(Stored data entries)
________________

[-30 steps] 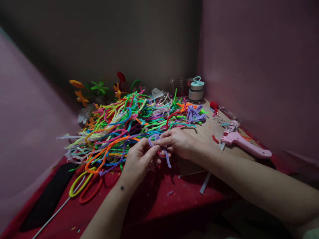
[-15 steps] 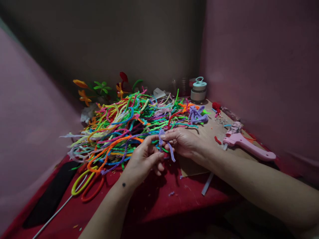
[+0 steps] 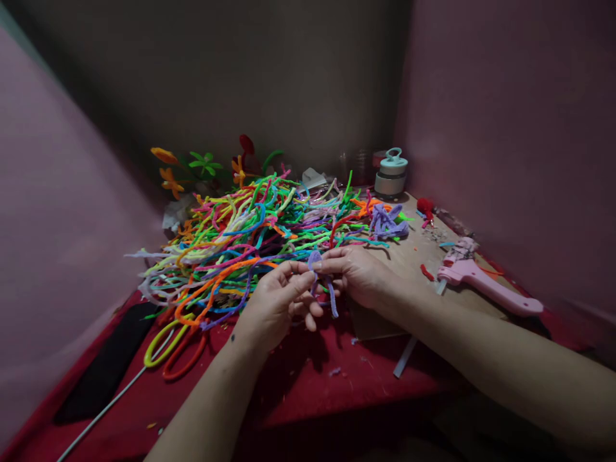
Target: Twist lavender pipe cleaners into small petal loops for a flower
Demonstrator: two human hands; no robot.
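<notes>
A small looped purple pipe cleaner (image 3: 333,300) is between my hands, one loose end hanging down. My right hand (image 3: 359,274) pinches it near the loop from the right. From the left, the thumb and forefinger of my left hand (image 3: 283,298) close on the same piece, its other fingers curled below. Just behind my hands lies a big heap of multicoloured pipe cleaners (image 3: 231,244). A bundle of bent purple pipe cleaners (image 3: 387,221) rests at the heap's right end.
A pink glue gun (image 3: 491,285) lies on a cardboard sheet (image 3: 409,256) at the right. Behind stand a jar with a light blue lid (image 3: 391,173) and fuzzy flowers (image 3: 205,163). A black flat object (image 3: 106,362) and a yellow loop (image 3: 166,346) are at the left.
My left thumb has moved up to the purple piece and closed against the forefinger. The whole view has shifted slightly, so things appear a little further right.
</notes>
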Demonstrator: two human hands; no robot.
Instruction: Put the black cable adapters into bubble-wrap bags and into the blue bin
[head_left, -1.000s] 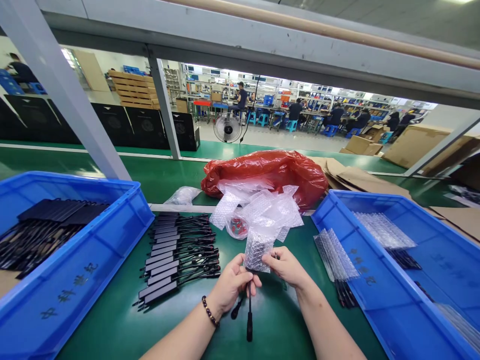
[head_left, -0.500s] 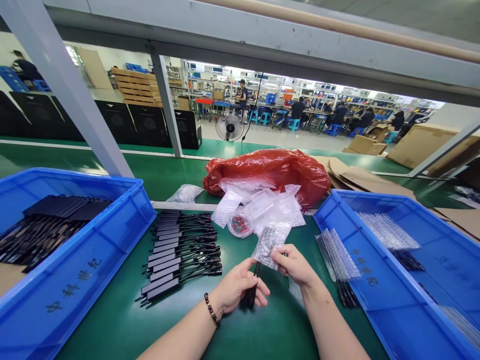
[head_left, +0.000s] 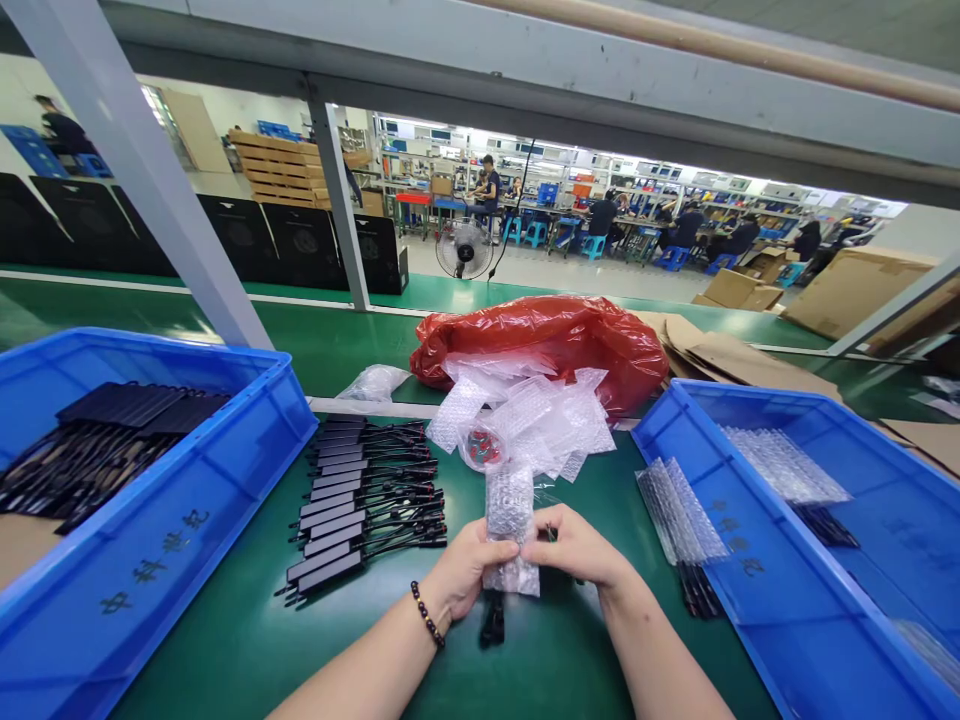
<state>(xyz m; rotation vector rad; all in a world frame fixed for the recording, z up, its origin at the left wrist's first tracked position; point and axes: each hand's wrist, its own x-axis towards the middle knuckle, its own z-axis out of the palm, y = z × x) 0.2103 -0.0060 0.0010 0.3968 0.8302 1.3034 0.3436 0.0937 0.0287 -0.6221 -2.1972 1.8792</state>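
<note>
Both hands grip a bubble-wrap bag held upright above the green bench. Black cable ends stick out of the bag's bottom. My left hand is closed on the left edge, its thumb across the front. From the other side, my right hand pinches the bag with thumb and fingers. Left of my hands lies a stack of black box-shaped parts with cables. Just beyond the held bag are loose bubble-wrap bags and a roll of clear tape.
Blue bins stand on the left and right, holding cabled parts and wrapped parts. Several wrapped parts lean on the right bin. A red plastic bag lies behind the loose bags. Flattened cardboard sits at the back right.
The bubble-wrap bag has turned from tilted to upright and come lower. My left hand has moved from the black cables up to the bag; my right hand's grip has slid lower.
</note>
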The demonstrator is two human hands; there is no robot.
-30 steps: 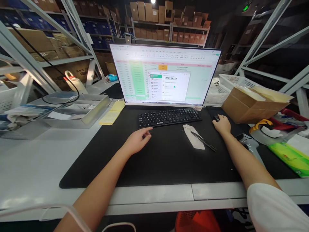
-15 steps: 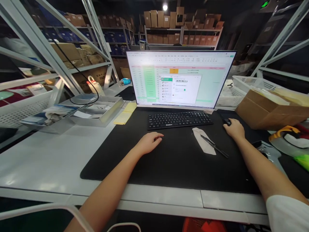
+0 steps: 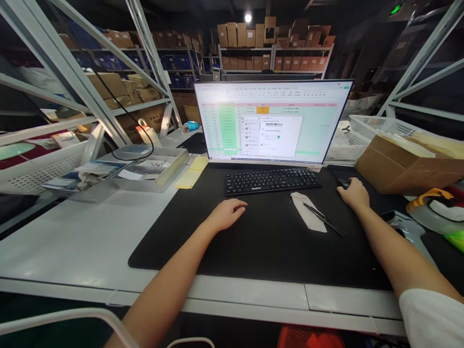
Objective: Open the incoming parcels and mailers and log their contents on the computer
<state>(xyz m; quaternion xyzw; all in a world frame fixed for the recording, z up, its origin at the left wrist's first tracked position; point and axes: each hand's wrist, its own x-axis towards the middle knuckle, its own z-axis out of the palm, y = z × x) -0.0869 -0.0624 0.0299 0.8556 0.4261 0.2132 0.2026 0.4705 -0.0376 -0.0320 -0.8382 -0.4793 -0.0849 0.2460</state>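
Note:
My left hand [image 3: 227,214] rests on the black desk mat [image 3: 253,246], just in front of the keyboard [image 3: 272,181]. Its fingers are loosely bent, the thumb stands a little apart, and nothing is in it. To the right of the keyboard, my right hand [image 3: 355,194] covers a dark computer mouse [image 3: 343,183], which is mostly hidden under the palm and fingers. Behind the keyboard stands a monitor [image 3: 319,130] showing a spreadsheet with a chat window over it. Between the hands, a black pen [image 3: 324,218] lies across a white piece of paper [image 3: 304,215].
Yellow note sheets [image 3: 192,173] and a grey tray [image 3: 163,171] with papers lie at left. On the right are an open cardboard box [image 3: 402,166], a grey handheld scanner [image 3: 406,224] and a tape roll [image 3: 431,208]. Metal rack posts frame the desk; boxed shelves stand behind.
The list in the on-screen chat window has shifted, and its green highlighted row no longer shows at the top. The camera view has moved slightly; both hands keep their places.

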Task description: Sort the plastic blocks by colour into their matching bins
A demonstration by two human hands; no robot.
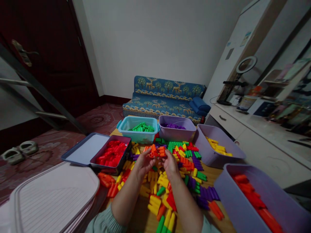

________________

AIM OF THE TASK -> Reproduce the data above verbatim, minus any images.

COMPLETED TASK ->
[-30 steps] 
[-15 steps] 
[+0 steps] 
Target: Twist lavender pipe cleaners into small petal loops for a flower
Demonstrator: two human hands; no robot.
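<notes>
A small looped purple pipe cleaner (image 3: 333,300) is between my hands, one loose end hanging down. My right hand (image 3: 359,274) pinches it near the loop from the right. From the left, the thumb and forefinger of my left hand (image 3: 283,298) close on the same piece, its other fingers curled below. Just behind my hands lies a big heap of multicoloured pipe cleaners (image 3: 231,244). A bundle of bent purple pipe cleaners (image 3: 387,221) rests at the heap's right end.
A pink glue gun (image 3: 491,285) lies on a cardboard sheet (image 3: 409,256) at the right. Behind stand a jar with a light blue lid (image 3: 391,173) and fuzzy flowers (image 3: 205,163). A black flat object (image 3: 106,362) and a yellow loop (image 3: 166,346) are at the left.
My left thumb has moved up to the purple piece and closed against the forefinger. The whole view has shifted slightly, so things appear a little further right.
</notes>
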Demonstrator: two human hands; no robot.
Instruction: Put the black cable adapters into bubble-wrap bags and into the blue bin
[head_left, -1.000s] 
[head_left, -0.500s] 
[head_left, +0.000s] 
<state>(xyz m; rotation vector rad; all in a world frame fixed for the recording, z up, its origin at the left wrist's first tracked position; point and axes: each hand's wrist, its own x-axis towards the middle knuckle, its own z-axis out of the palm, y = z × x) 0.2103 -0.0060 0.0010 0.3968 0.8302 1.3034 0.3436 0.0937 0.0287 -0.6221 -2.1972 1.8792</state>
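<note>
Both hands grip a bubble-wrap bag held upright above the green bench. Black cable ends stick out of the bag's bottom. My left hand is closed on the left edge, its thumb across the front. From the other side, my right hand pinches the bag with thumb and fingers. Left of my hands lies a stack of black box-shaped parts with cables. Just beyond the held bag are loose bubble-wrap bags and a roll of clear tape.
Blue bins stand on the left and right, holding cabled parts and wrapped parts. Several wrapped parts lean on the right bin. A red plastic bag lies behind the loose bags. Flattened cardboard sits at the back right.
The bubble-wrap bag has turned from tilted to upright and come lower. My left hand has moved from the black cables up to the bag; my right hand's grip has slid lower.
</note>
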The demonstrator is two human hands; there is no robot.
-30 steps: 
-15 steps: 
+0 steps: 
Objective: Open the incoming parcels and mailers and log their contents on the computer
<state>(xyz m; quaternion xyzw; all in a world frame fixed for the recording, z up, its origin at the left wrist's first tracked position; point and axes: each hand's wrist, its own x-axis towards the middle knuckle, its own z-axis out of the palm, y = z × x) -0.0869 -0.0624 0.0299 0.8556 0.4261 0.2132 0.2026 0.4705 -0.0376 -0.0320 -0.8382 -0.4793 -0.0849 0.2460</state>
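Note:
My left hand [image 3: 227,214] rests on the black desk mat [image 3: 253,246], just in front of the keyboard [image 3: 272,181]. Its fingers are loosely bent, the thumb stands a little apart, and nothing is in it. To the right of the keyboard, my right hand [image 3: 355,194] covers a dark computer mouse [image 3: 343,183], which is mostly hidden under the palm and fingers. Behind the keyboard stands a monitor [image 3: 319,130] showing a spreadsheet with a chat window over it. Between the hands, a black pen [image 3: 324,218] lies across a white piece of paper [image 3: 304,215].
Yellow note sheets [image 3: 192,173] and a grey tray [image 3: 163,171] with papers lie at left. On the right are an open cardboard box [image 3: 402,166], a grey handheld scanner [image 3: 406,224] and a tape roll [image 3: 431,208]. Metal rack posts frame the desk; boxed shelves stand behind.
The list in the on-screen chat window has shifted, and its green highlighted row no longer shows at the top. The camera view has moved slightly; both hands keep their places.
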
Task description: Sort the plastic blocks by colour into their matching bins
A demonstration by two human hands; no robot.

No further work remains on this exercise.